Records contained in a dataset:
⁂

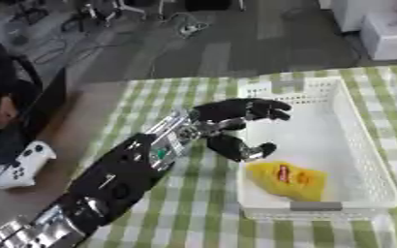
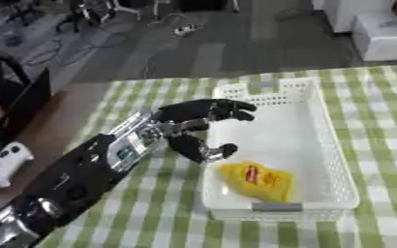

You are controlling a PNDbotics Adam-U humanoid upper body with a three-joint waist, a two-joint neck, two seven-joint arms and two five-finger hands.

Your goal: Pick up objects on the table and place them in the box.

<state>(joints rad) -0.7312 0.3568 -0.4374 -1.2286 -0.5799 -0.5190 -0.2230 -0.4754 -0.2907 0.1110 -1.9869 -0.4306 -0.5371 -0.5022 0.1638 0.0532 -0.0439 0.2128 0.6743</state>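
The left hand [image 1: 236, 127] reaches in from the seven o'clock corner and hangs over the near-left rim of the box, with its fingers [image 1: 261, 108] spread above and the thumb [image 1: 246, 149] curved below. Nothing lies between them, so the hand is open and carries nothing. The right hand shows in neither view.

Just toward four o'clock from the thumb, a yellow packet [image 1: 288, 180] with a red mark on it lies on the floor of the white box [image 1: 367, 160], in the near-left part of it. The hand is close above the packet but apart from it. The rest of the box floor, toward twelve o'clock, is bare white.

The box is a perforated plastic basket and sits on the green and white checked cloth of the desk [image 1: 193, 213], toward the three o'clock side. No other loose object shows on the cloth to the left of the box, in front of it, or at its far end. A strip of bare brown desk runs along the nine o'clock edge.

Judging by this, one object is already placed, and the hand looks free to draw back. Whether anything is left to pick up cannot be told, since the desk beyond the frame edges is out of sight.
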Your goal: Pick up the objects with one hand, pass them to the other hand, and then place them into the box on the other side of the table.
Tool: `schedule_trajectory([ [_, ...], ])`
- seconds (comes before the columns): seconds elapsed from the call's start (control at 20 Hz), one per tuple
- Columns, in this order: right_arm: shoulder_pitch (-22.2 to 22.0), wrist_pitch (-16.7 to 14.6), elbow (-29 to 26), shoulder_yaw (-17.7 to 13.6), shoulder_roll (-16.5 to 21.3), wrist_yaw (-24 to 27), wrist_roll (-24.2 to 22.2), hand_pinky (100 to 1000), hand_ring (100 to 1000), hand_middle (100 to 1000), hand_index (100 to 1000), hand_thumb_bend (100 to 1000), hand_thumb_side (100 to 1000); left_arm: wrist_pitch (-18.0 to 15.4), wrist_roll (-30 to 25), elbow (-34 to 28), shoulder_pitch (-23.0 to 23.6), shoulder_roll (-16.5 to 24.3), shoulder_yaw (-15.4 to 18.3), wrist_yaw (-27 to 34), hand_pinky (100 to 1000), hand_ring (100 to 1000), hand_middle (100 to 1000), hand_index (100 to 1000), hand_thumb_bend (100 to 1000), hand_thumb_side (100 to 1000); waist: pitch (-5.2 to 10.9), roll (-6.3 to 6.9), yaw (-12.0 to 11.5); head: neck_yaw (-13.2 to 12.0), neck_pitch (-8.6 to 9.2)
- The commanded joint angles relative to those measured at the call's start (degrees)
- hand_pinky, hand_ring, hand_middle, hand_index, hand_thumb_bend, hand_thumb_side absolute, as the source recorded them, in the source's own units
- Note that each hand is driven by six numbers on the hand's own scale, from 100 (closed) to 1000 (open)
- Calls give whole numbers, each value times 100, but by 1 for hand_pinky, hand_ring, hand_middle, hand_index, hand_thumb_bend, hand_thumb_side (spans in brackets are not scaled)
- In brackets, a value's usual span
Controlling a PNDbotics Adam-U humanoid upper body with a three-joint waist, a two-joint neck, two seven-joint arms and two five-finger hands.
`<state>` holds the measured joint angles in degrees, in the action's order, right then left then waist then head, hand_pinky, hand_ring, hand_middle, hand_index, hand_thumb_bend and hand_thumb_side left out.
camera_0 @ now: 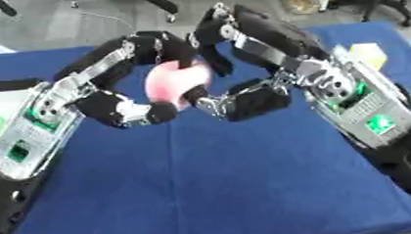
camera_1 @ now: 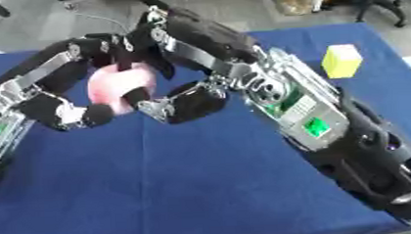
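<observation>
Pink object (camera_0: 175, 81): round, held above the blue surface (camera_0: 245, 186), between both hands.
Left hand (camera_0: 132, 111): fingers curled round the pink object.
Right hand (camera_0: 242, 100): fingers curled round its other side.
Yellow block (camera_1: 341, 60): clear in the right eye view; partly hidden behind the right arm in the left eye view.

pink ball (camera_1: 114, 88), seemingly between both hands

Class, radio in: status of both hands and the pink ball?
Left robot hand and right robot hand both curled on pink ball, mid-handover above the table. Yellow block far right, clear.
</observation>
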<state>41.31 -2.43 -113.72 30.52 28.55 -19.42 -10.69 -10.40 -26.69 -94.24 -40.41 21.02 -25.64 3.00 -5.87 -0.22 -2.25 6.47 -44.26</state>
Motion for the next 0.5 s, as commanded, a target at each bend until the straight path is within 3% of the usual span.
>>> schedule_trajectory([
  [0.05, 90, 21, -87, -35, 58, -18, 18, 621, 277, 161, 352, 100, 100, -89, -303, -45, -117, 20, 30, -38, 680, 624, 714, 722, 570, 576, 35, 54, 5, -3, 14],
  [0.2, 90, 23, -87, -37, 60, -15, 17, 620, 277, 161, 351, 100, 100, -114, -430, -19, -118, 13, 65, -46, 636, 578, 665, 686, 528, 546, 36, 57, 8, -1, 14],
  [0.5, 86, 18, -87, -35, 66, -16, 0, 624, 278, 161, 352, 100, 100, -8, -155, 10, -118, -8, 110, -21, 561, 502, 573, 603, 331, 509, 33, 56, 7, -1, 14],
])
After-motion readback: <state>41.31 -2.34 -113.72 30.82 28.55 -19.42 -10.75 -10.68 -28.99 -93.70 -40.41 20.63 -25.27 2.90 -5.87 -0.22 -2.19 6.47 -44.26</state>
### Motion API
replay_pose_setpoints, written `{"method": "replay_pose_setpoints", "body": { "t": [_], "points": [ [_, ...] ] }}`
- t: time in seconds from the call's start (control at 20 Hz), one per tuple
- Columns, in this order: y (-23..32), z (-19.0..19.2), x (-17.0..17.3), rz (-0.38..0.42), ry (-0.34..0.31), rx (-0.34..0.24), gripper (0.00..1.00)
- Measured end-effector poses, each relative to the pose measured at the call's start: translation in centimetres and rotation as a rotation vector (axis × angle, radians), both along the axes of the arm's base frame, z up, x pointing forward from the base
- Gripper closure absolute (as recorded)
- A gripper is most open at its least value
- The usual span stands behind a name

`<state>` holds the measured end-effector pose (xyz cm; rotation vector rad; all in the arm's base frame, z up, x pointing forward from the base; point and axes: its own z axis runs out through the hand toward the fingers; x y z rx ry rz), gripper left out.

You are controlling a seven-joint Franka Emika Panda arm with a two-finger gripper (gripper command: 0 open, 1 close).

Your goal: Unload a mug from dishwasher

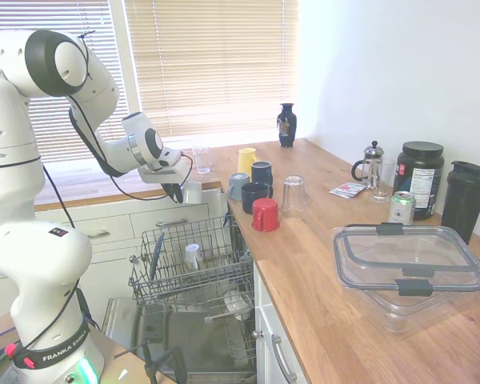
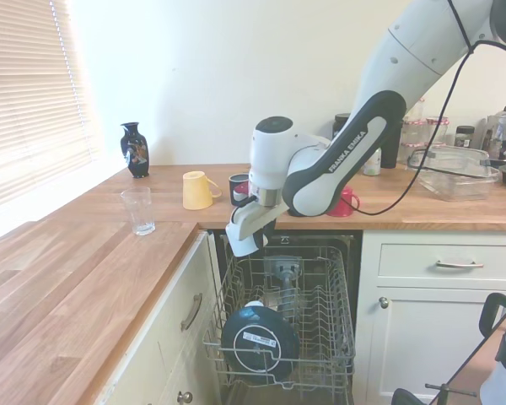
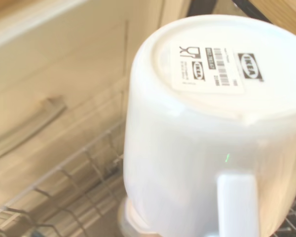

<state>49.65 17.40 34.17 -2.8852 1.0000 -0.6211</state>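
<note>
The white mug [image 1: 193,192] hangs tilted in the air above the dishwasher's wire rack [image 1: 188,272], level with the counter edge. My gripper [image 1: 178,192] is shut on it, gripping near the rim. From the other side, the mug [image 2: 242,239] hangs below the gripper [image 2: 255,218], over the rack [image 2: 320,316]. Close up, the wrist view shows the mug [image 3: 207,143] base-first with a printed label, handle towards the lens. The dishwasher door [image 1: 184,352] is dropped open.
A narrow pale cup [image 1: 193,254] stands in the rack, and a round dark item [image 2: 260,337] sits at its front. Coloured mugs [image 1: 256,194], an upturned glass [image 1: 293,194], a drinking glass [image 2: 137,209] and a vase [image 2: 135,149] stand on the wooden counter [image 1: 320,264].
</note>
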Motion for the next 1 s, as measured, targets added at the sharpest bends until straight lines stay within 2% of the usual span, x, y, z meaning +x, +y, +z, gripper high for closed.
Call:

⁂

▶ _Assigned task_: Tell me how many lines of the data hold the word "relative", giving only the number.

▶ _Response area_: 2